After the case was remanded to the trial court, Baker filed an amended complaint naming Blue Circle, Inc. as a defendant to one of the counts in the original complaint. Blue Circle filed a motion for summary judgment, based on the agreement previously entered into by the parties. The motion was granted and Baker appealed. The supreme court affirmed the trial court, holding that the agreement between the parties was binding, and barred further litigation of the amended count against Blue Circle. Blue Circle subsequently filed a motion to assess attorney's fees and costs pursuant to the Alabama Litigation Accountability Act (ALAA), codified at §§ 12-19-270, through -276, Code 1975. After a hearing, the trial court granted the motion and entered an order awarding $7,500 in fees and costs which were incurred both in the circuit court proceedings and on appeal to the supreme court. The appeal to this court resulted.

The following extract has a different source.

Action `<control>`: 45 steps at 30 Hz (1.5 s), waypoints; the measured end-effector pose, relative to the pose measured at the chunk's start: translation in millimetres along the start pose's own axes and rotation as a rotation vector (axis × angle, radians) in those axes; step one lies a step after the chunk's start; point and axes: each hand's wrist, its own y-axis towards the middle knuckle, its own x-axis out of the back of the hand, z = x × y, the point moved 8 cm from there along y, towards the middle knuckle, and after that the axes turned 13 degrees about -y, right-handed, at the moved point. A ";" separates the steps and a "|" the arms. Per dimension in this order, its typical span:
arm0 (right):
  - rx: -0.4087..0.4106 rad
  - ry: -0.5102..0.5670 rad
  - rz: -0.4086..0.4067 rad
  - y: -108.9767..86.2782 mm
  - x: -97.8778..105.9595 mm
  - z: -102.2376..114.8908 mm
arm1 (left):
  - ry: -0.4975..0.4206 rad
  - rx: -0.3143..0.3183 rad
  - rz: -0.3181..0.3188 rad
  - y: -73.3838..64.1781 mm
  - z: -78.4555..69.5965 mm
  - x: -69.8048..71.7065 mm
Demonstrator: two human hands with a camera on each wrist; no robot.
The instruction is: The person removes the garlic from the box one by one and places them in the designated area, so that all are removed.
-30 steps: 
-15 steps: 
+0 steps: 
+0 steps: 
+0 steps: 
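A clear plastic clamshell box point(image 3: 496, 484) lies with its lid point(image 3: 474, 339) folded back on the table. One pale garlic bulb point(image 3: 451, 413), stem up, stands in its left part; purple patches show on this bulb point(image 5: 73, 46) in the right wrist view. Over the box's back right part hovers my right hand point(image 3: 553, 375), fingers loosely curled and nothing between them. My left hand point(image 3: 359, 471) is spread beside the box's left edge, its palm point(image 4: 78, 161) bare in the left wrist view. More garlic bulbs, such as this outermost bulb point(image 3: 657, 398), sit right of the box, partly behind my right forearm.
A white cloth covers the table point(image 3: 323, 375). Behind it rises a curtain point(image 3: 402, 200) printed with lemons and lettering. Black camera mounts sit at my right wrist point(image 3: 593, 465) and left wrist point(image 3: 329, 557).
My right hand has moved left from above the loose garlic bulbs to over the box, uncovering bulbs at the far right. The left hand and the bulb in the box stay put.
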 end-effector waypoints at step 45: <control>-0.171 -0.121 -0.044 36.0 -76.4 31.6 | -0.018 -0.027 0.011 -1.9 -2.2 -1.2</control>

The dispositive issue is whether the trial court lacked subject matter jurisdiction to enter an award of attorney's fees and costs under the ALAA. Baker points out that the defendant's motion was not filed until the supreme court affirmed the trial court's granting of summary judgment, nine months after the trial court had rendered its final decree. Baker argues that the trial court lost jurisdiction over the case after it was appealed and ultimately affirmed, and thus could not rule on any further issue in the case unless it specifically reserved jurisdiction to do so.
The ALAA provides, in pertinent part:"(a) ... [I]n any civil action commenced or appealed in any court of record in this state, the court shall award, as part of its judgment and in *112 addition to any other costs otherwise assessed, reasonable attorneys' fees and costs against any attorney or party, or both, who has brought a civil action, or asserted a claim therein, or interposed a defense, that a court determines to be without substantial justification.... ".... "(c) The court shall assess attorneys' fees and costs against any party or attorney if the court, upon the motion of any party or on its own motion, finds that an attorney or party brought an action or any part thereof, or asserted any claim or defense therein, that is without substantial justification...."

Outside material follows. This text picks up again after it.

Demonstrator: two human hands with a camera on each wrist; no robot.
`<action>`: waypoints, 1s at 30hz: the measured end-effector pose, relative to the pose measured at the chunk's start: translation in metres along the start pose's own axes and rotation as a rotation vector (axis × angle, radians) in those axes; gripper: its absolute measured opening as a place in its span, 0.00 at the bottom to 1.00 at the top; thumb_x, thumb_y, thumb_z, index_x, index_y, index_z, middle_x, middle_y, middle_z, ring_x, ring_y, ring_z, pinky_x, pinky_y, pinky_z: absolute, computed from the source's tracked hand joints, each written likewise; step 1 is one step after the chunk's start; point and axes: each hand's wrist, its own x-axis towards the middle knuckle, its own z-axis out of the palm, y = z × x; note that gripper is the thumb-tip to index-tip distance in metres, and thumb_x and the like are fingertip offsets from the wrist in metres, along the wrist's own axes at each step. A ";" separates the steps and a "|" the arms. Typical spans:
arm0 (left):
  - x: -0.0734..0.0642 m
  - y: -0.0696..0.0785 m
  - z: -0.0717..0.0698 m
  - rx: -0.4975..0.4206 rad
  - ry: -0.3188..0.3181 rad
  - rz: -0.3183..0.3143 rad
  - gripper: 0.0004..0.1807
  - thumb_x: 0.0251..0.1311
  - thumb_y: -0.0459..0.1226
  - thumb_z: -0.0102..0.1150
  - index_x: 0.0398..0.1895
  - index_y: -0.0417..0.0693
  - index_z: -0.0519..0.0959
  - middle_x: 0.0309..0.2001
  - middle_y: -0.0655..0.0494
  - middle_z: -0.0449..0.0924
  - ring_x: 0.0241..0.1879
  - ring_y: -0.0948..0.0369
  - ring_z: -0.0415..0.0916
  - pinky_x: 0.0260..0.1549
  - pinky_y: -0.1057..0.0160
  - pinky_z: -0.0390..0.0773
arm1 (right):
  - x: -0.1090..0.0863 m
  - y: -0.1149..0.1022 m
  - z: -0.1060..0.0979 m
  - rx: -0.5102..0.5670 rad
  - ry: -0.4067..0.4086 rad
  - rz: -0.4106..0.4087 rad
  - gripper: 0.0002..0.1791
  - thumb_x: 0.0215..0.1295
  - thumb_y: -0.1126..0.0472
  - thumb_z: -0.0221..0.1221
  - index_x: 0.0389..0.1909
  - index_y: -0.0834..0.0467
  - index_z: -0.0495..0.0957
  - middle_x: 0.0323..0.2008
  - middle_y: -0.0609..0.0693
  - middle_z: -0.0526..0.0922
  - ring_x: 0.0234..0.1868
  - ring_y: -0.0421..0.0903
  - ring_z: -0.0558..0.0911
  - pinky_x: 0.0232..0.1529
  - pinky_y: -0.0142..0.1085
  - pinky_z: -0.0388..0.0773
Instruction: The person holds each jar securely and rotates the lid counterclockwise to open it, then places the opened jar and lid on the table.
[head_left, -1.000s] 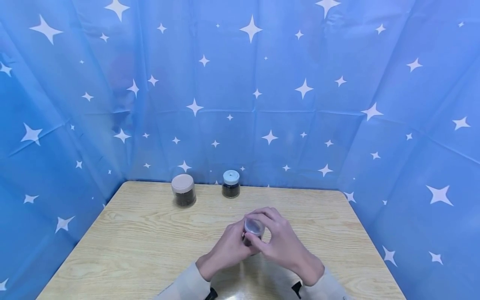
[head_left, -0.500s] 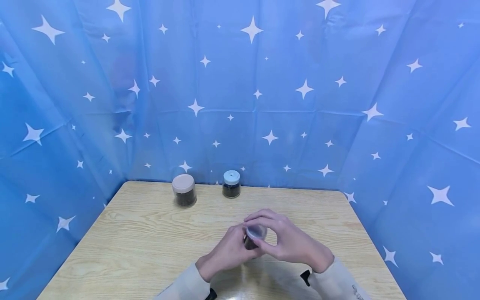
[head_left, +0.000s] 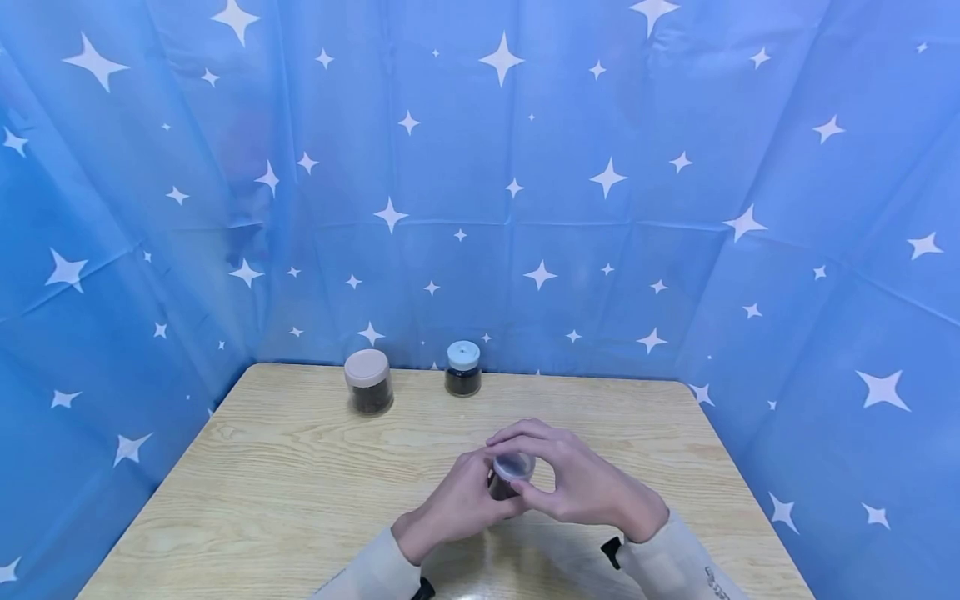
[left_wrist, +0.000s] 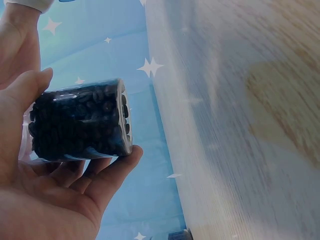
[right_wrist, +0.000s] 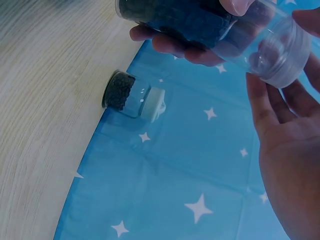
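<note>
My left hand (head_left: 457, 496) holds a clear jar (left_wrist: 80, 122) of dark beans, fingers under its side and thumb across the other. In the left wrist view the jar's base shows apart from the tabletop. My right hand (head_left: 581, 483) grips the jar's clear lid (right_wrist: 287, 55) at its rim, thumb on the near side and fingers on the far side. The lid sits at the mouth of the jar, above the beans. In the head view both hands cover much of the jar body.
On the wooden table (head_left: 300, 483), a jar with a pale pink lid (head_left: 367, 382) stands at the back left. A smaller jar with a light blue lid (head_left: 462, 367) stands at the back middle, dark contents inside. Behind hangs a blue curtain (head_left: 480, 167) with white stars.
Over the first half second my right hand and wrist moved slightly right, and the jar's top shifted a little right and nearer. Since then both hands have stayed almost still.
</note>
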 end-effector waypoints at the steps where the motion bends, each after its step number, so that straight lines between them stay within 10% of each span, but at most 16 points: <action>1: 0.000 0.000 0.000 -0.003 0.000 0.000 0.19 0.71 0.42 0.82 0.58 0.62 0.83 0.42 0.68 0.82 0.38 0.73 0.74 0.38 0.72 0.76 | 0.000 0.000 0.000 0.000 0.001 -0.001 0.29 0.73 0.68 0.74 0.73 0.51 0.86 0.71 0.46 0.89 0.72 0.47 0.88 0.73 0.44 0.87; 19: 0.002 0.003 0.002 0.033 0.048 -0.034 0.26 0.66 0.38 0.83 0.65 0.56 0.84 0.46 0.64 0.87 0.42 0.71 0.78 0.45 0.70 0.81 | -0.001 -0.001 0.006 -0.066 0.035 0.046 0.33 0.73 0.62 0.76 0.77 0.53 0.83 0.76 0.50 0.84 0.76 0.52 0.86 0.76 0.51 0.86; 30: 0.005 0.002 0.003 0.061 0.148 -0.067 0.27 0.68 0.39 0.85 0.66 0.49 0.82 0.56 0.54 0.92 0.55 0.63 0.89 0.55 0.63 0.88 | 0.002 -0.011 0.021 -0.267 0.287 0.159 0.33 0.73 0.55 0.80 0.76 0.55 0.83 0.69 0.54 0.87 0.67 0.53 0.90 0.65 0.52 0.92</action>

§ 12-19-272, Code 1975 (emphasis added).
When plain language is used in a statute, it must be interpreted to mean exactly what it says. Ex parte Madison County, 406 So. 2d 398 (Ala.1981). The plain language of § 12-19-270 states that the court must make its award of attorney's fees under the Act as part of its judgment on the merits of the case, "in addition" to other costs assessed against a frivolous litigant. The statute does not create a new or separate cause of action to be brought after a case is litigated and given a final adjudication on its merits; rather, it indicates that the motion must be made during the pendency of the case.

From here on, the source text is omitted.